In conclusion, although being a stay-at-home mom can be incredibly rewarding, it is also challenging. Juggling responsibilities while facing the long working hours, lack of support, and mental load can take a significant toll on one’s health and wellbeing. Nevertheless, those who choose to stay at home with their children are heroes who deserve respect for their efforts.

Untitled design(115)The Constant Need to Be “On”

As a stay-at-home mom, the job never ends. There is no clocking out at the end of the day or weekend breaks. The responsibility of caring for the children and running the household is a 24/7 job. This can be challenging as it requires being “on” at all times, ready to handle anything that comes up.

At work, there is a clear separation between home life and work life, but as a stay-at-home mom, work life is home life. Even when the kids are sleeping, the responsibility of running the household still exists. Grocery shopping, meal planning, and cleaning must be done during the odd hours of the day, which can sometimes mean sacrificing personal time or sleep.

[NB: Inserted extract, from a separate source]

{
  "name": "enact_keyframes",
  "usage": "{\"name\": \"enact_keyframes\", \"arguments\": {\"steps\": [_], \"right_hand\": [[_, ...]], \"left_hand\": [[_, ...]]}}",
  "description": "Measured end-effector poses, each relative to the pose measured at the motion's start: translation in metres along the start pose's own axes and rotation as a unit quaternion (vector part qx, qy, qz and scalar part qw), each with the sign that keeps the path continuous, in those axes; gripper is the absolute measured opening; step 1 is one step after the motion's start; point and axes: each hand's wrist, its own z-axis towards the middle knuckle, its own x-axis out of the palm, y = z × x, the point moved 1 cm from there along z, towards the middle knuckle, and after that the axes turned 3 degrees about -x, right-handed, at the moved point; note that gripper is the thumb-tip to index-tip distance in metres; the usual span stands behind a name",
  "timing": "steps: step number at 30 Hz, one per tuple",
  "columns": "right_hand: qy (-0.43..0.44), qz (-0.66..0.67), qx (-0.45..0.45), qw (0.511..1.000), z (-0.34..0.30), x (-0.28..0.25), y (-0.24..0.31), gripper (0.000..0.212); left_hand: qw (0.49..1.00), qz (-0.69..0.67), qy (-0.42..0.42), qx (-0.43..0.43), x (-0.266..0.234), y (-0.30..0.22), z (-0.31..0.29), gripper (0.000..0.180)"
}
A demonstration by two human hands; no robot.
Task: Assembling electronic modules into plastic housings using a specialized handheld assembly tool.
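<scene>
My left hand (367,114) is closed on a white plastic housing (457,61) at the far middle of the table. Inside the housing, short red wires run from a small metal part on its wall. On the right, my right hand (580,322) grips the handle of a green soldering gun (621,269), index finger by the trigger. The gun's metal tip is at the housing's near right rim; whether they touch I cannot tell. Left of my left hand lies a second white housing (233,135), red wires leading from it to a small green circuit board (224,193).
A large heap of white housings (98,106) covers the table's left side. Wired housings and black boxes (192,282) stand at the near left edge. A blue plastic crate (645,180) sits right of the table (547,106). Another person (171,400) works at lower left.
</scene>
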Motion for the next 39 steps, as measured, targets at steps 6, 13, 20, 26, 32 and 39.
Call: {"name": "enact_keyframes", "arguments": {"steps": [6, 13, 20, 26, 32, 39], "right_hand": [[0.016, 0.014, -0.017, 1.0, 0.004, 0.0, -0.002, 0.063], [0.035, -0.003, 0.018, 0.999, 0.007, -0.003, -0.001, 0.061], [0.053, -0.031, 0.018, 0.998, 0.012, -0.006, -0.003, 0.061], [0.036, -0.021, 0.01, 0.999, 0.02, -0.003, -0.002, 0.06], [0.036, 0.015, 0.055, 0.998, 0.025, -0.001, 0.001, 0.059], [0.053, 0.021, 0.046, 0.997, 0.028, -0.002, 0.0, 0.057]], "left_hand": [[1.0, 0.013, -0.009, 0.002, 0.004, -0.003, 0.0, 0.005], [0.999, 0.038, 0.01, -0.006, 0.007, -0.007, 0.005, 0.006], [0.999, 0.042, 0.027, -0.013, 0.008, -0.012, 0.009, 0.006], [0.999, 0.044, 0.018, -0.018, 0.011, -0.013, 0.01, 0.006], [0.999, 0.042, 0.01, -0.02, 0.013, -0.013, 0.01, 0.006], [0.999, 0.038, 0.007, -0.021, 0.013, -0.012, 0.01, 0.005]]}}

Furthermore, the need to be constantly focused and attentive can be exhausting. Children require constant attention and supervision, especially when they are young. It is imperative for their safety and well-being that a stay-at-home mom is always alert and aware of her surroundings, which can be tiring both mentally and physically.

In a study conducted by Welch’s, one in four stay-at-home moms reported that their job was more stressful than their previous jobs. Another study by Salary.com found that if a stay-at-home mom were to receive pay for the work that she does, it would equate to an annual salary of over $160,000.

It’s important to acknowledge the hard work and dedication that stay-at-home moms put into their jobs. The constant need to be “on” requires a level of endurance that is often overlooked.

Brantley Jackson, dad and writer at 'Not in the Kitchen Anymore' is well-known in the parenting world. He writes about his experiences of raising children and provides advice to other fathers. His articles are widely praised for being real and relatable. As well as being an author, he is a full-time dad and loves spending time with his family. His devotion to his kids and love of writing drives him to motivate others.